Amateur Cooking "Tips" I Realized During Quarantine (Newsletter No. 27)

1. “Old school” pans without non-stick coatings (like carbon steel or iron) are better than nonstick pans, they can get beaten up more, without getting beaten up.

  • You can cook with them, scraping around with your spatula,  at the highest temperature without worrying about damaging the a pan coating.

  • The old school iron and steel ones are essentially a hunk of solid metal, again, you don’t have to worry about any paint layers chipping off when you’re scrubbing the #$@! out of them.

  • In order to get the non-stick effect on these old school pans, heat the pan until super hot, heat the oil in the pan until super hot, and whatever you cook should effectively sizzle upon contact with a nice caramelization and still be slippity-slide-y in the pan.

2. Get a pan with nice insulation, usually a thick heavy bottom, so that it heats and insulates evenly and avoids those situations where there’s easily scorched food/sauce at the bottom of the pan and the stuff near the top is still cold. 

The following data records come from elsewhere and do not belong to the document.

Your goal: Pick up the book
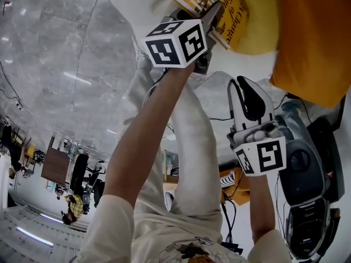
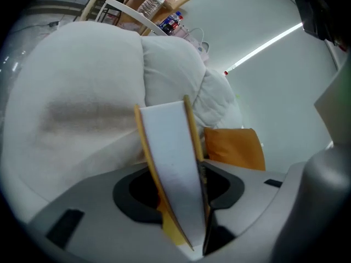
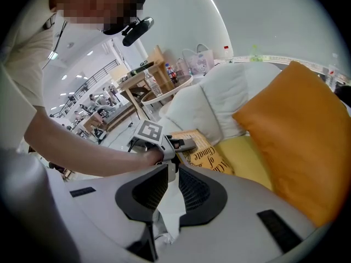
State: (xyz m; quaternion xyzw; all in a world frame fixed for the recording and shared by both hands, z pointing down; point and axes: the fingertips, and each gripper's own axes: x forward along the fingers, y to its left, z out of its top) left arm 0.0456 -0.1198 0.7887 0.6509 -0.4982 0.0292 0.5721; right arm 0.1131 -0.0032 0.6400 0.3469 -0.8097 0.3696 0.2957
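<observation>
Our yellow paperback book (image 1: 233, 15) lies on the yellow seat pad (image 1: 260, 34) of the white upholstered sofa (image 3: 219, 103). The orange square fabric cushion (image 1: 318, 37) stands on that pad just to the book's right, and the sofa's padded back cushions rise behind the book. Our left gripper (image 1: 215, 11) reaches in from the front of the seat, with the book's near edge between its jaws. Our right gripper (image 1: 247, 95) sits nearer us, to the right of the left arm and well apart from the book, with a white crumpled tissue (image 3: 167, 207) between its jaws. Behind the sofa stands a wooden table (image 3: 140, 84) with plastic bottles (image 3: 171, 73) on it.
</observation>
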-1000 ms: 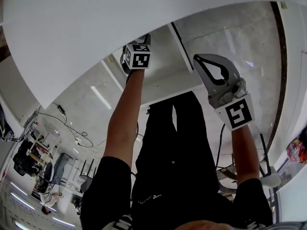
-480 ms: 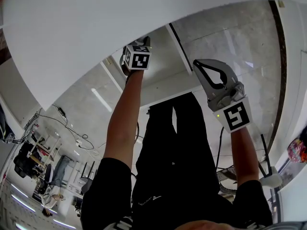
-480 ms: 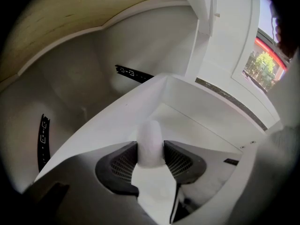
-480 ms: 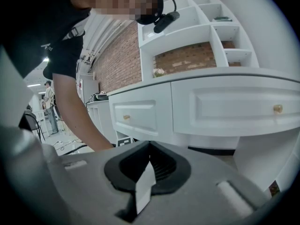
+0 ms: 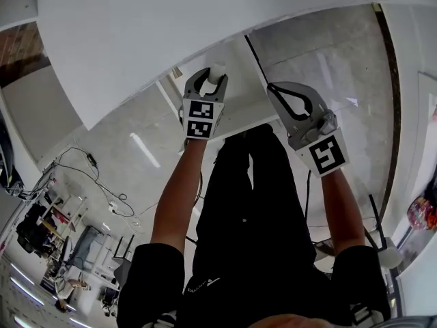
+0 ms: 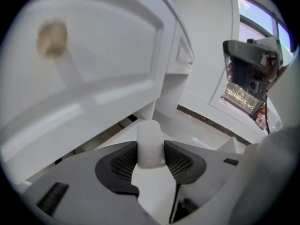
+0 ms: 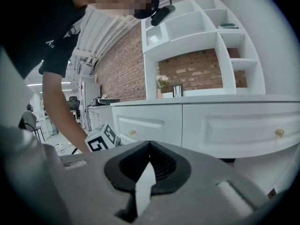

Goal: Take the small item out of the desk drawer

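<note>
Your left gripper [image 5: 207, 79] has drawn back from under the desk [image 5: 171, 33] since a second ago, pinching the small item [image 5: 216, 71] between its pads. The item is a short, white, round-topped cylinder. Only the left gripper view shows the drawer front [image 6: 108, 55] and its beige knob [image 6: 52, 39]. Your right gripper [image 7: 150, 146] is pressed together, empty.

The small item [image 6: 150, 135] looks like matt, frosted white plastic. The pads [image 6: 123, 165] of the left gripper [image 6: 150, 146] are black with a fine grid texture; its body is matt grey plastic. The drawer front [image 6: 108, 64] is smooth white paint with soft sheen. The floor [image 5: 328, 53] is glossy.
</note>
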### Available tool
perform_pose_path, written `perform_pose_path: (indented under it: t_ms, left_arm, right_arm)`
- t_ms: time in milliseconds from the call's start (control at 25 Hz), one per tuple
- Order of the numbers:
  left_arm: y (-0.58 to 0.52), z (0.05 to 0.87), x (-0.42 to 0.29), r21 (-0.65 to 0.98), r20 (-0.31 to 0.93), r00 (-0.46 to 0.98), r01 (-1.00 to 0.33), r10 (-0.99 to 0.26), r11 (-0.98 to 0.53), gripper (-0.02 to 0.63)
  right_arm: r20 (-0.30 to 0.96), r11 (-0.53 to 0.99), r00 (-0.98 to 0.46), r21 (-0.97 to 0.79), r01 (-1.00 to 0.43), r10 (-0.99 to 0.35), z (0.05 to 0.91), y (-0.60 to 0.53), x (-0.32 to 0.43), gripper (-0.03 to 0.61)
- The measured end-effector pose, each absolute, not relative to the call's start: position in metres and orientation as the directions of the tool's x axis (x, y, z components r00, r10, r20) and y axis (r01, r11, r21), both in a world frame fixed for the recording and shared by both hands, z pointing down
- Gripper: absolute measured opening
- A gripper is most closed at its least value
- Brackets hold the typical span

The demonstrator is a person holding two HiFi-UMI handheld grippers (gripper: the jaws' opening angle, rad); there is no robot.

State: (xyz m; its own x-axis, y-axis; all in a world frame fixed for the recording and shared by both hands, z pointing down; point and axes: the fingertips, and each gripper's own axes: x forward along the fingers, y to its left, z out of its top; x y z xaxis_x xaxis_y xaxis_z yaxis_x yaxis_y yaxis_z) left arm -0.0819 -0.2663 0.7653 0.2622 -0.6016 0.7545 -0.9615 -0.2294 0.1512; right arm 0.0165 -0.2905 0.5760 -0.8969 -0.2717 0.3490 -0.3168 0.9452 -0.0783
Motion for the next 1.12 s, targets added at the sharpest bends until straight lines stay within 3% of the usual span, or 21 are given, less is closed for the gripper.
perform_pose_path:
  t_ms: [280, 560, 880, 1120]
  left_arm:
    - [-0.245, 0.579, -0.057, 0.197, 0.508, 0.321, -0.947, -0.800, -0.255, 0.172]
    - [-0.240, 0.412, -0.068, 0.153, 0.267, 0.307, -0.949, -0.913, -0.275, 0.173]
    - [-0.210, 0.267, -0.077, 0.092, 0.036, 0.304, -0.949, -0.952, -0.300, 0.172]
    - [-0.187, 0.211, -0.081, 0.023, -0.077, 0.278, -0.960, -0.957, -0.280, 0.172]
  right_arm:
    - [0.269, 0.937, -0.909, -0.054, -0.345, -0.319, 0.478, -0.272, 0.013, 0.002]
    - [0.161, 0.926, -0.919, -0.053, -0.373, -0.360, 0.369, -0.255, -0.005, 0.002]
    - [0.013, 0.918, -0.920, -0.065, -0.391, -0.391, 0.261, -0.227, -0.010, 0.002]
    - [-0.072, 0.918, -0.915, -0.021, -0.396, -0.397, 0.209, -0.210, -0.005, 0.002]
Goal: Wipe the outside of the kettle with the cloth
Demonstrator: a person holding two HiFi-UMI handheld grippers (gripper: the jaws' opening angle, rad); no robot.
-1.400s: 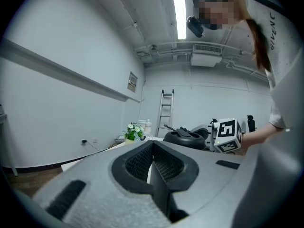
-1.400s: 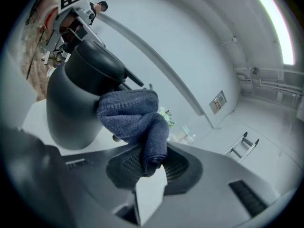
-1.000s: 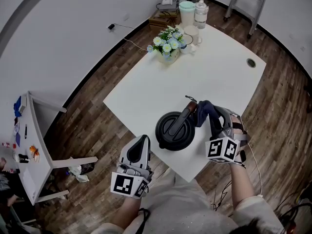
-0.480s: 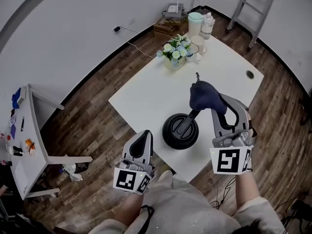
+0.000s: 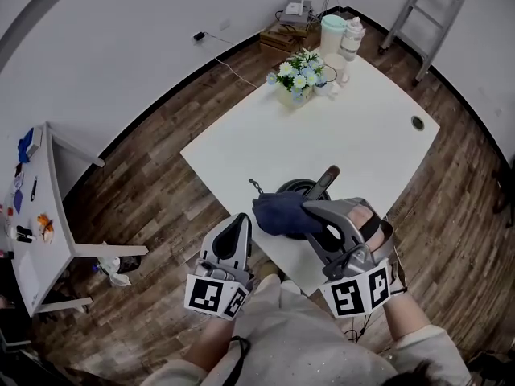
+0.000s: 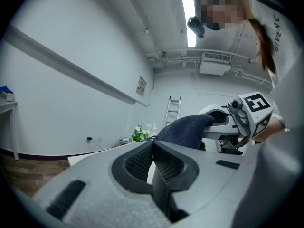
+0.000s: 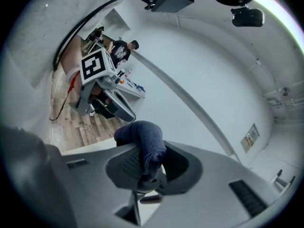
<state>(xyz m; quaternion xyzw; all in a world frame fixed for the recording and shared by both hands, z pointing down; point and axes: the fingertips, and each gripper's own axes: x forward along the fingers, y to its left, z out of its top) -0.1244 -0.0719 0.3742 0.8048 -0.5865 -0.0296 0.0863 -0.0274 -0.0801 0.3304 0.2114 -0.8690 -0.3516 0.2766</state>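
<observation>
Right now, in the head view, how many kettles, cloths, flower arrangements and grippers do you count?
kettle: 1
cloth: 1
flower arrangement: 1
grippers: 2, the left gripper and the right gripper
Total: 5

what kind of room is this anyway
Probably a bare test or studio room rather than a home: plain white walls, a stepladder by the far wall, a lone white table, and a cluttered side bench.
</observation>
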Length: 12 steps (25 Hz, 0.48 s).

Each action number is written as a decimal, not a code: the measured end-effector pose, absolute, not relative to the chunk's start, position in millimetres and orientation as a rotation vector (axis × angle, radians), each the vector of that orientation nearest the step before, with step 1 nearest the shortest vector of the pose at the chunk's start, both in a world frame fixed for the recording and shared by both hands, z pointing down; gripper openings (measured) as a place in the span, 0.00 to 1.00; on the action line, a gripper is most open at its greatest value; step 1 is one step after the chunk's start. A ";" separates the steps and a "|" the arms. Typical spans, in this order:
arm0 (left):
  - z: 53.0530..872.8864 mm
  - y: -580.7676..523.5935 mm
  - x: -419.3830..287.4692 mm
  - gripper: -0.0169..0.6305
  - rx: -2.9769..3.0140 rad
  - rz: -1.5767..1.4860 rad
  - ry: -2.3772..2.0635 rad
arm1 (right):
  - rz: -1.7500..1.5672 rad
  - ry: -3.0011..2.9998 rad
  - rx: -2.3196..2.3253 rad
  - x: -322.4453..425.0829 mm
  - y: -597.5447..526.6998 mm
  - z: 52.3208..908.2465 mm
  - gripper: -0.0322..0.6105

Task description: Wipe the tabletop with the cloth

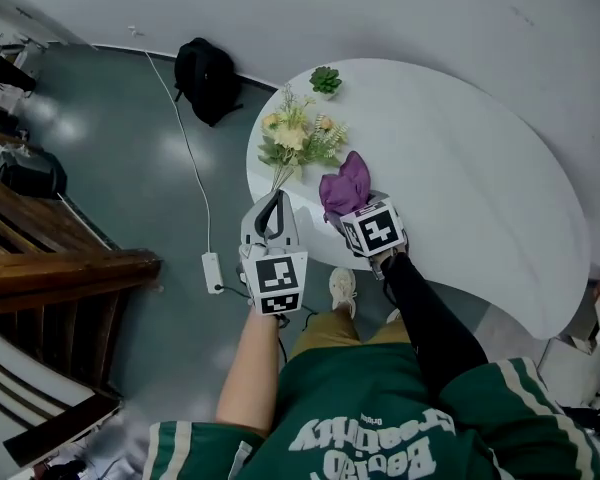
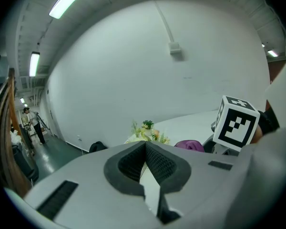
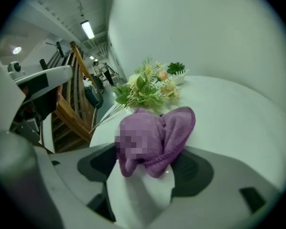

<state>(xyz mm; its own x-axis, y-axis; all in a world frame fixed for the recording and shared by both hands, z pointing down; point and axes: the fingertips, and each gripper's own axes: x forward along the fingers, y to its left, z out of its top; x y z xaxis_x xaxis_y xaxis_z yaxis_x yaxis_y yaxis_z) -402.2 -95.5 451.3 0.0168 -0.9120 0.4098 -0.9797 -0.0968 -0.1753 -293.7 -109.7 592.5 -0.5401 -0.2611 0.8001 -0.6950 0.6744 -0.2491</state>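
A purple cloth (image 1: 346,182) is bunched up over the near edge of the white curved table (image 1: 460,168). My right gripper (image 1: 338,208) is shut on the cloth. In the right gripper view the cloth (image 3: 177,128) bulges out from between the jaws, with the tabletop (image 3: 238,123) beyond it. My left gripper (image 1: 272,202) hovers just left of the table's near-left edge, off the tabletop, holding nothing. In the left gripper view its jaws (image 2: 145,148) are shut with the pads meeting at the tip, and the cloth (image 2: 189,145) shows to the right.
A bouquet of artificial flowers (image 1: 298,138) lies on the table's left end, just beyond the cloth. A small potted succulent (image 1: 326,80) stands at the far edge. On the floor are a black backpack (image 1: 206,78) and a power strip (image 1: 212,271); wooden steps (image 1: 50,258) stand left.
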 end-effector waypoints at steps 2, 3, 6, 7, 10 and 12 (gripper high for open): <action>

3.  If you use these hardy metal pans, then you can use hardy metal spatulas and ladles.  Metal spatulas are thinner, stiffer, and stronger than those rubbery/plastic/silicone ones. This means they can more easily maneuver  under stuff like eggs, pancake type things, giant frittatas because of their thin edge, without caving under the weight of said foods, or worrying about these soft foods falling apart mid-flip when one side is cooked and the other is still raw. 

  • Metal cooking tools also don’t melt from heat (at least not at this temperature)

4.  When preparing a dish, try to cook /parcook each element separately in the pan and then scoop them out into a “waiting bowl”  so that each element can spend quality time against the hot pan for some caramelization. Combine all elements in the pan at the end for a final heating.

  • When you’re making soups, maybe you don't need to do this with every element, you can just drop some of the stuff straight in the soup to boil.

5.  Boil pasta noodles in as little water as possible to get that starchy water you can add to sauces, boil Asian noodles in as much water as possible to avoid that starchy slimy coating.

6. Add noodles to sauce/soup at the last possible moment before eating to avoid overcooked noodles

7.  Toss pasta noodles in olive oil after boiled and drained to avoid sticking if not eating right away

8. Add leafy greens to rice and noodle dishes at the last possible moment to avoid over-wilting

9. Salt the water when cooking rice, just like you would salt the water when cooking pasta.

Some of these tips feel more obvious to me as I’m typing them, but trust me, before I might have thought some of these tips were nice, although not totally necessary if I just wanted a perfectly fine home-cooked dish. However, through trial and error, I realized how much they helped in creating a optimally enjoyable meal with little and no additional effort.